** What needs to be done **
Would you repeat every line below exactly, please?

[[ Dataset content, beginning ]]

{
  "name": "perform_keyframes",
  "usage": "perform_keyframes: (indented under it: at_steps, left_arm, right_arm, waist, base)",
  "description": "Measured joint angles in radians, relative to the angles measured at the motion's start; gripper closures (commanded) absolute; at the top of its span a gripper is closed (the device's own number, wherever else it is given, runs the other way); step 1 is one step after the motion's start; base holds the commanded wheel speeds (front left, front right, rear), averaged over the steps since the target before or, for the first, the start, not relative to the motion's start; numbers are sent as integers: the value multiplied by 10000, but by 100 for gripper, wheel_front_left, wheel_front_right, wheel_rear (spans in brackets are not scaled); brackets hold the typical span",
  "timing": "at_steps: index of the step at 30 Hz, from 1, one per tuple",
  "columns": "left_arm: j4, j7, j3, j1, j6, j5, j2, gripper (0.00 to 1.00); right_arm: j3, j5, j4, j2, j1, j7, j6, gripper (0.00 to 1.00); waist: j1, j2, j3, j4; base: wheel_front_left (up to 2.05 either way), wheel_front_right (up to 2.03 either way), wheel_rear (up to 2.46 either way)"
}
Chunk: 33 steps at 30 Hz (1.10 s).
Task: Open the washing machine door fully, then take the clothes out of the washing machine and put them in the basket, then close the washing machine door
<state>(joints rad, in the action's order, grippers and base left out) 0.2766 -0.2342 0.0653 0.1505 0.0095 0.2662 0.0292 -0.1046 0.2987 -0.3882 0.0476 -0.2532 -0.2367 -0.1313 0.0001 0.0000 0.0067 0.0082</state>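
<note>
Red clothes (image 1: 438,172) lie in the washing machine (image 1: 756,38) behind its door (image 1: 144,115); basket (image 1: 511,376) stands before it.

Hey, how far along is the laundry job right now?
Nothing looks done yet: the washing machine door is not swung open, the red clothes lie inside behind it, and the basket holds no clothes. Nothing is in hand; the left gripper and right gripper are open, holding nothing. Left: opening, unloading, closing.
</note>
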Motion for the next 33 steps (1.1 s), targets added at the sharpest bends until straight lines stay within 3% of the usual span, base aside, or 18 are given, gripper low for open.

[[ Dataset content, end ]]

** Finished exercise **
{
  "name": "perform_keyframes",
  "usage": "perform_keyframes: (indented under it: at_steps, left_arm, right_arm, waist, base)",
  "description": "Measured joint angles in radians, relative to the angles measured at the motion's start; gripper closures (commanded) absolute; at the top of its span a gripper is closed (the device's own number, wherever else it is given, runs the other way); step 1 is one step after the motion's start; base holds the commanded wheel speeds (front left, front right, rear), averaged over the steps since the target before or, for the first, the start, not relative to the motion's start; numbers are sent as integers: the value multiplied by 10000, but by 100 for gripper, wheel_front_left, wheel_front_right, wheel_rear (spans in brackets are not scaled); brackets hold the typical span",
  "timing": "at_steps: index of the step at 30 Hz, from 1, one per tuple",
  "columns": "left_arm: j4, j7, j3, j1, j6, j5, j2, gripper (0.00 to 1.00); right_arm: j3, j5, j4, j2, j1, j7, j6, gripper (0.00 to 1.00); waist: j1, j2, j3, j4; base: wheel_front_left (up to 2.05 either way), wheel_front_right (up to 2.03 either way), wheel_rear (up to 2.46 either way)"
}
Chunk: 33 steps at 30 Hz (1.10 s).
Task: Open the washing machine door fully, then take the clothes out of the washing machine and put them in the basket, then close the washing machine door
<state>(joints rad, in the action's order, grippers and base left out) 0.2766 -0.2342 0.0653 0.1505 0.0095 0.2662 0.0292 -0.1046 0.2987 -0.3882 0.0476 -0.2532 -0.2367 -0.1313 0.0001 0.0000 0.0067 0.0082</state>
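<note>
Red clothes (image 1: 438,172) lie in the washing machine (image 1: 756,38) behind its door (image 1: 144,115); basket (image 1: 511,376) stands before it.

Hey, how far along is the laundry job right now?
Nothing looks done yet: the washing machine door is not swung open, the red clothes lie inside behind it, and the basket holds no clothes. Nothing is in hand; the left gripper and right gripper are open, holding nothing. Left: opening, unloading, closing.
</note>
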Motion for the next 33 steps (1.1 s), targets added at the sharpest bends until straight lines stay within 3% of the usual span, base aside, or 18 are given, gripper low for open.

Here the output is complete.